Bayesian Kernel Regression for Functional Data

TL;DR

This work addresses functional output regression by introducing KRFD, a kernel-based model that predicts functions $Y(X,t)$ from covariates $X$ while leveraging the covariance structure across the output domain via a separable kernel RKHS. The method expresses $Y(X,t)$ as a kernel expansion in $t$ with $X$-dependent weights, leading to a linear-in-parameters form that admits analytic Bayesian estimation and predictive uncertainty through Gaussian posteriors in the RKHS. A sparse-data extension (KRSFD) broadens applicability to irregularly sampled functions, and a representer-theorem perspective links KRFD to multitask learning with separable kernels, while preserving aBayesian treatment of uncertainty not common in classic MTL. Empirical results on dense artificial data, sparse artificial data, and density-of-states predictions for materials demonstrate that KRFD consistently outperforms FLM and sometimes KRR, with KRFD uniquely providing a predictive distribution for new inputs.
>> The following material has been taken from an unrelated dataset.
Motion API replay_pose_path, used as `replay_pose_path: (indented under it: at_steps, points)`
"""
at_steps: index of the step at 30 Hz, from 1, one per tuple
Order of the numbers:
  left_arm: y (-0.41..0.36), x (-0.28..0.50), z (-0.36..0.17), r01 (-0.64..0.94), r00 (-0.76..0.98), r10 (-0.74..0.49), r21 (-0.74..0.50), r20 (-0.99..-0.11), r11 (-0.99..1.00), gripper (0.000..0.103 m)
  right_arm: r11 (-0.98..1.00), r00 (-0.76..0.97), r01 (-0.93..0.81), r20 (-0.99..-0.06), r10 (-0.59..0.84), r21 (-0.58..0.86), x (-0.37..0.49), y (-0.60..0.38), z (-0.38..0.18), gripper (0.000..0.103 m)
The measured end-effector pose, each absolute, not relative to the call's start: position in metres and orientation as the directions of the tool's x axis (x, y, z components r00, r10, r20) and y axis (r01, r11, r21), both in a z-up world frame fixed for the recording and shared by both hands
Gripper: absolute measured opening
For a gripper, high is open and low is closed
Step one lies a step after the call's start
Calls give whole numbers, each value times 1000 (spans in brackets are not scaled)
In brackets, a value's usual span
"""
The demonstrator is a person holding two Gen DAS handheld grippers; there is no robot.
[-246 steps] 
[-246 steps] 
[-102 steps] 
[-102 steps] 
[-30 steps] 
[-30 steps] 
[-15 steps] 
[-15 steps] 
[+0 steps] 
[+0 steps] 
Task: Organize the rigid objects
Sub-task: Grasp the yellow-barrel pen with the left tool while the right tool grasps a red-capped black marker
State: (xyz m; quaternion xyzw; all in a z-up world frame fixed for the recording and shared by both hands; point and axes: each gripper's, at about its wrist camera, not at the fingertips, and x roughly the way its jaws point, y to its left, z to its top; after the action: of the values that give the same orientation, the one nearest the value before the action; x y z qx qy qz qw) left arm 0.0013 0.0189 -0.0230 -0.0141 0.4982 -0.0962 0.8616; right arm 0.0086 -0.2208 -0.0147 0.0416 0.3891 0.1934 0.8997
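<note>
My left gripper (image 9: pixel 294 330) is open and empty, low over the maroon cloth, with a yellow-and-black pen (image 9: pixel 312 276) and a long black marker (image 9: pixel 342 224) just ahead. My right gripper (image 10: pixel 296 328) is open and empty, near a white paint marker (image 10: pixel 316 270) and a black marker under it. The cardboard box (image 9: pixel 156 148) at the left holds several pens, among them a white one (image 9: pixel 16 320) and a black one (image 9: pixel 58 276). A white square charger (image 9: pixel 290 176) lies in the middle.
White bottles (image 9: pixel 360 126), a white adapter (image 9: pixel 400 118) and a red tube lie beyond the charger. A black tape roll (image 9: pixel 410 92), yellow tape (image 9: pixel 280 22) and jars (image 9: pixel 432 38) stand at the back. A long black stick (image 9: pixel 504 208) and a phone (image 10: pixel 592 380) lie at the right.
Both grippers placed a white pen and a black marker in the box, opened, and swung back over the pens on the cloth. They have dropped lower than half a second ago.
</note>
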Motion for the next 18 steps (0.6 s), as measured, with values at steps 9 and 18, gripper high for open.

The work highlights practical pathways for scalable kernel-based functional regression and underscores the method’s potential for materials science and other domains requiring uncertainty-aware functional predictions.

Abstract

In supervised learning, the output variable to be predicted is often represented as a function, such as a spectrum or probability distribution. Despite its importance, functional output regression remains relatively unexplored. In this study, we propose a novel functional output regression model based on kernel methods. Unlike conventional approaches that independently train regressors with scalar outputs for each measurement point of the output function, our method leverages the covariance structure within the function values, akin to multitask learning, leading to enhanced learning efficiency and improved prediction accuracy. Compared with existing nonlinear function-on-scalar models in statistical functional data analysis, our model effectively handles high-dimensional nonlinearity while maintaining a simple model structure. Furthermore, the fully kernel-based formulation allows the model to be expressed within the framework of reproducing kernel Hilbert space (RKHS), providing an analytic form for parameter estimation and a solid foundation for further theoretical analysis. The proposed model delivers a functional output predictive distribution derived analytically from a Bayesian perspective, enabling the quantification of uncertainty in the predicted function. We demonstrate the model's enhanced prediction performance through experiments on artificial datasets and density of states prediction tasks in materials science.

Figures (12)

• Figure 1: Schematic of the KRFD models, showing how the function output $Y(X, t)$ is modeled. The bell-shaped functions represent the kernel functions $k_{T}(\cdot, \cdot)$, centered at the measurement points $t_1, \ldots, t_L$. Their weights $c_l(X)$ are $X$-dependent functions modeled by kernel regressors. The intercept term $\mu(X)$ is included to capture input-dependent shifts independent of $t$.
• Figure 2: Prediction results for the test samples of the dense artificial data using the (a) KRFD, (b) KRRs, and (c) FLM models. The scatter plots and histograms are color-coded in five different colors corresponding to the five independent data splitting.
• Figure 3: Functional prediction results for the test samples. The gray line shows the true data before adding observation noise, the red dots show the observed data points, and the light blue line shows the functional predictions. The title of each figure indicates the actual amplitude, frequency, phase, slope, and intercept values for that input. The first through third rows show the predictions using the KRFD model. The first row shows only the mean of the predictive distribution, the second row shows the predicted mean $\pm1$ standard deviation (blue band) of the predictive distribution, and the third row shows the results of sampling the function 300 times from the predictive distribution. The fourth and fifth rows show the predicted results for KRRs and FLM, respectively.
• Figure 4: Prediction results for the test samples of the sparse artificial data using the (a) KRSFD and (b) FLM models. The scatter plots and histograms are color-coded in five different colors corresponding to the five independent data splitting.
• Figure 5: Functional prediction results for the test samples. The gray line shows the true data before adding observation noise, the red dots show the observed data points, and the light blue line shows the functional predictions. The title of each figure indicates the actual amplitude, frequency, phase, slope, and intercept values for that input. The first through third rows show the predictions using the KRSFD model. The first row shows only the mean of the predictive distribution, the second row shows the predicted mean $\pm1$ standard deviation (blue band) of the predictive distribution, and the third row shows the results of sampling the function 300 times from the predictive distribution. The fourth row shows the predictions using the FLM model.